Task to complete. Leaving out the images, repeat all the lines below exactly.

===== Data provided

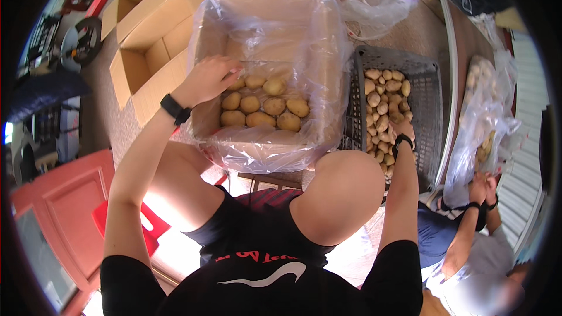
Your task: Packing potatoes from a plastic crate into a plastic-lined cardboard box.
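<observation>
A cardboard box [268,2] lined with clear plastic stands before me, with rows of potatoes [274,106] on its bottom. My left hand [213,78], with a black band on the wrist, is over the box's left side, beside the upper-left potatoes. Its fingers are curled; whether they touch a potato does not show. To the right is a dark plastic crate [428,96] holding a pile of smaller-looking potatoes [381,107]. My right hand [401,128] reaches into this pile, its fingers at a potato; the grip is partly hidden.
Open cardboard boxes [162,22] lie at the upper left. Clear plastic bags [373,4] are heaped at the upper right. Right of the crate, a co-worker's hands [483,188] are at a plastic bag of potatoes [478,96]. A red plastic stool [151,232] is at the lower left.
</observation>
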Action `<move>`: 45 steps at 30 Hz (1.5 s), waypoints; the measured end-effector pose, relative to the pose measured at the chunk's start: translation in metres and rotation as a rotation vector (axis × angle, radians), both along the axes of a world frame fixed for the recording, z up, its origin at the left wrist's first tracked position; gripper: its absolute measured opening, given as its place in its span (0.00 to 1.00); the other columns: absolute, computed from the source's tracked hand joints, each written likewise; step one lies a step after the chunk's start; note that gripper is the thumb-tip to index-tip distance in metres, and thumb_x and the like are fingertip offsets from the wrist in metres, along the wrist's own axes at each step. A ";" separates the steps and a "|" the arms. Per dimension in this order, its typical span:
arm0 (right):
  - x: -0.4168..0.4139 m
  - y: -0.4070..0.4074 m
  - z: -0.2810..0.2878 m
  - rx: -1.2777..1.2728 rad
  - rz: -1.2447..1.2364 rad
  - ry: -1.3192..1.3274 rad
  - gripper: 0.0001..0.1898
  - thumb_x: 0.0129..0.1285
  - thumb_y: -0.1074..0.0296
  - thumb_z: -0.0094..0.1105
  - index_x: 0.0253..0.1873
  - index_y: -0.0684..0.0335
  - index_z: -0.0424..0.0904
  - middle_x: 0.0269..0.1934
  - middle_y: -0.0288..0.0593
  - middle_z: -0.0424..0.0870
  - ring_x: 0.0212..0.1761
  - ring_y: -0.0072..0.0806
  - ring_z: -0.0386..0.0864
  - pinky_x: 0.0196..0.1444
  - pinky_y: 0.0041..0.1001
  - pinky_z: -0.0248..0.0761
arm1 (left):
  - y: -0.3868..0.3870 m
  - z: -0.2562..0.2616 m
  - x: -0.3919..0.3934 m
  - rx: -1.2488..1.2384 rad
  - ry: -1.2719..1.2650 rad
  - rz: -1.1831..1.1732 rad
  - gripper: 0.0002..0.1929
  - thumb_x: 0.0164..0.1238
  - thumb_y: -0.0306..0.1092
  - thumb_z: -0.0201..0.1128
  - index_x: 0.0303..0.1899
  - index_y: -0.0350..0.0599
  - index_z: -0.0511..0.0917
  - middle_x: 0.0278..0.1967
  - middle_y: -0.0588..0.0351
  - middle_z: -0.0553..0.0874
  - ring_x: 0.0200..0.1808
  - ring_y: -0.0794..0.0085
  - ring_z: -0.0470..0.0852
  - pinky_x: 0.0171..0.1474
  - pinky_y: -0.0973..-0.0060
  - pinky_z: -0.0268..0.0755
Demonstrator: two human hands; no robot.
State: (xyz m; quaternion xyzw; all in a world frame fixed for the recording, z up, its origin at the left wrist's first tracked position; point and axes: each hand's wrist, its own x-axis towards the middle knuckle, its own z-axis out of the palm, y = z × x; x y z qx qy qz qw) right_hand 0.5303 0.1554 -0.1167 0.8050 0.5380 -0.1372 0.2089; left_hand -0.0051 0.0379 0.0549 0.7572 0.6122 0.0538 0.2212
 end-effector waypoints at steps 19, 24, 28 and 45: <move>-0.069 -0.014 0.154 0.722 -0.202 1.013 0.35 0.51 0.42 0.62 0.55 0.66 0.67 0.33 0.38 0.75 0.25 0.20 0.68 0.24 0.17 0.59 | -0.001 0.014 0.001 0.154 -0.043 0.125 0.15 0.64 0.39 0.51 0.49 0.45 0.75 0.41 0.51 0.82 0.46 0.55 0.77 0.51 0.62 0.68; -0.190 -0.029 0.253 0.413 0.214 1.317 0.36 0.54 0.47 0.61 0.60 0.68 0.63 0.41 0.41 0.76 0.33 0.20 0.71 0.33 0.18 0.63 | -0.001 0.024 0.018 0.020 -0.521 0.157 0.35 0.61 0.60 0.53 0.59 0.38 0.67 0.55 0.41 0.74 0.57 0.59 0.73 0.60 0.67 0.63; -0.281 -0.040 0.271 0.103 0.482 1.477 0.34 0.55 0.49 0.61 0.60 0.66 0.62 0.39 0.41 0.76 0.29 0.19 0.72 0.28 0.18 0.65 | 0.000 0.031 0.032 -0.303 -1.030 0.131 0.43 0.59 0.68 0.50 0.64 0.39 0.60 0.58 0.43 0.71 0.59 0.64 0.71 0.63 0.66 0.61; -0.330 -0.036 0.229 -0.233 0.333 1.381 0.33 0.56 0.48 0.61 0.60 0.63 0.63 0.44 0.37 0.75 0.34 0.17 0.75 0.30 0.16 0.66 | 0.002 0.033 0.016 0.183 -0.422 0.139 0.42 0.50 0.65 0.60 0.62 0.46 0.63 0.42 0.41 0.81 0.47 0.50 0.79 0.50 0.62 0.70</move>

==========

Finished exercise.
Your task: Packing potatoes from a plastic crate into a plastic-lined cardboard box.
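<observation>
A cardboard box [268,2] lined with clear plastic stands before me, with rows of potatoes [274,106] on its bottom. My left hand [213,78], with a black band on the wrist, is over the box's left side, beside the upper-left potatoes. Its fingers are curled; whether they touch a potato does not show. To the right is a dark plastic crate [428,96] holding a pile of smaller-looking potatoes [381,107]. My right hand [401,128] reaches into this pile, its fingers at a potato; the grip is partly hidden.
Open cardboard boxes [162,22] lie at the upper left. Clear plastic bags [373,4] are heaped at the upper right. Right of the crate, a co-worker's hands [483,188] are at a plastic bag of potatoes [478,96]. A red plastic stool [151,232] is at the lower left.
</observation>
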Action `<move>`: 45 steps at 30 Hz (1.5 s), waypoints; the measured end-effector pose, relative to the pose measured at the chunk's start: translation in metres and rotation as a rotation vector (axis × angle, radians), both along the axes of a world frame fixed for the recording, z up, its origin at the left wrist's first tracked position; gripper: its absolute measured opening, given as its place in its span (0.00 to 1.00); the other columns: absolute, computed from the source's tracked hand joints, each written likewise; step one lies a step after the chunk's start; note that gripper is the thumb-tip to index-tip distance in metres, and thumb_x and the like are fingertip offsets from the wrist in metres, along the wrist's own axes at each step. A ";" separates the steps and a "|" the arms. Per dimension in this order, its typical span:
arm0 (right):
  - x: -0.4168..0.4139 m
  - y: -0.4070..0.4074 m
  - z: -0.2810..0.2878 m
  - rx: -1.2777..1.2728 rad
  - rz: -1.2447..1.2364 rad
  - ry: -1.3192..1.3274 rad
  - gripper: 0.0001..0.1898
  - thumb_x: 0.0129..0.1285
  - thumb_y: -0.1074..0.0296
  - thumb_z: -0.0094..0.1105
  - index_x: 0.0253..0.1873
  - index_y: -0.0684..0.0335
  - index_z: -0.0424..0.0904
  - middle_x: 0.0269..0.1934
  - middle_y: -0.0288..0.0593
  - middle_z: -0.0424..0.0870
  - ring_x: 0.0212..0.1761
  - ring_y: -0.0072..0.0806
  - ring_z: -0.0386..0.0864
  - pinky_x: 0.0196..0.1444
  - pinky_y: 0.0041..0.1001
  - pinky_z: -0.0248..0.0761
arm1 (left):
  - y: -0.3868..0.3870 m
  - z: -0.2562..0.2616 m
  - x: -0.3919..0.3934 m
  - rx: -1.2488..1.2384 rad
  - ry: -1.2719..1.2650 rad
  - rz: -1.1831..1.1732 rad
  - gripper: 0.0002..0.1929
  - thumb_x: 0.0164..0.1238
  - thumb_y: -0.0306..0.1092
  - thumb_z: -0.0201..0.1128
  - index_x: 0.0303..0.1899
  - index_y: -0.0350..0.0599
  - index_z: -0.0511..0.0917
  - middle_x: 0.0278..0.1967
  - middle_y: -0.0588..0.0351
  - middle_z: -0.0553..0.0874
  - ring_x: 0.0200..0.1808
  - ring_y: -0.0794..0.0085
  - ring_z: -0.0470..0.0852
  - pinky_x: 0.0171..0.1474
  - pinky_y: -0.0973..-0.0060
  - pinky_z: -0.0268..0.0755
Demonstrator: two human hands; no robot.
State: (xyz m; quaternion xyzw; all in a world frame fixed for the recording, z up, its origin at the left wrist's first tracked position; point and axes: each hand's wrist, its own x-axis towards the middle knuckle, its own z-axis out of the palm, y = z × x; x y z qx qy qz qw) right_hand 0.5303 0.1554 -0.1167 0.8050 0.5380 -0.1372 0.2089; left_hand -0.0051 0.0379 0.0549 0.7572 0.6122 0.0538 0.2212
 end-effector waypoints at steps 19, 24, 28 and 45: <move>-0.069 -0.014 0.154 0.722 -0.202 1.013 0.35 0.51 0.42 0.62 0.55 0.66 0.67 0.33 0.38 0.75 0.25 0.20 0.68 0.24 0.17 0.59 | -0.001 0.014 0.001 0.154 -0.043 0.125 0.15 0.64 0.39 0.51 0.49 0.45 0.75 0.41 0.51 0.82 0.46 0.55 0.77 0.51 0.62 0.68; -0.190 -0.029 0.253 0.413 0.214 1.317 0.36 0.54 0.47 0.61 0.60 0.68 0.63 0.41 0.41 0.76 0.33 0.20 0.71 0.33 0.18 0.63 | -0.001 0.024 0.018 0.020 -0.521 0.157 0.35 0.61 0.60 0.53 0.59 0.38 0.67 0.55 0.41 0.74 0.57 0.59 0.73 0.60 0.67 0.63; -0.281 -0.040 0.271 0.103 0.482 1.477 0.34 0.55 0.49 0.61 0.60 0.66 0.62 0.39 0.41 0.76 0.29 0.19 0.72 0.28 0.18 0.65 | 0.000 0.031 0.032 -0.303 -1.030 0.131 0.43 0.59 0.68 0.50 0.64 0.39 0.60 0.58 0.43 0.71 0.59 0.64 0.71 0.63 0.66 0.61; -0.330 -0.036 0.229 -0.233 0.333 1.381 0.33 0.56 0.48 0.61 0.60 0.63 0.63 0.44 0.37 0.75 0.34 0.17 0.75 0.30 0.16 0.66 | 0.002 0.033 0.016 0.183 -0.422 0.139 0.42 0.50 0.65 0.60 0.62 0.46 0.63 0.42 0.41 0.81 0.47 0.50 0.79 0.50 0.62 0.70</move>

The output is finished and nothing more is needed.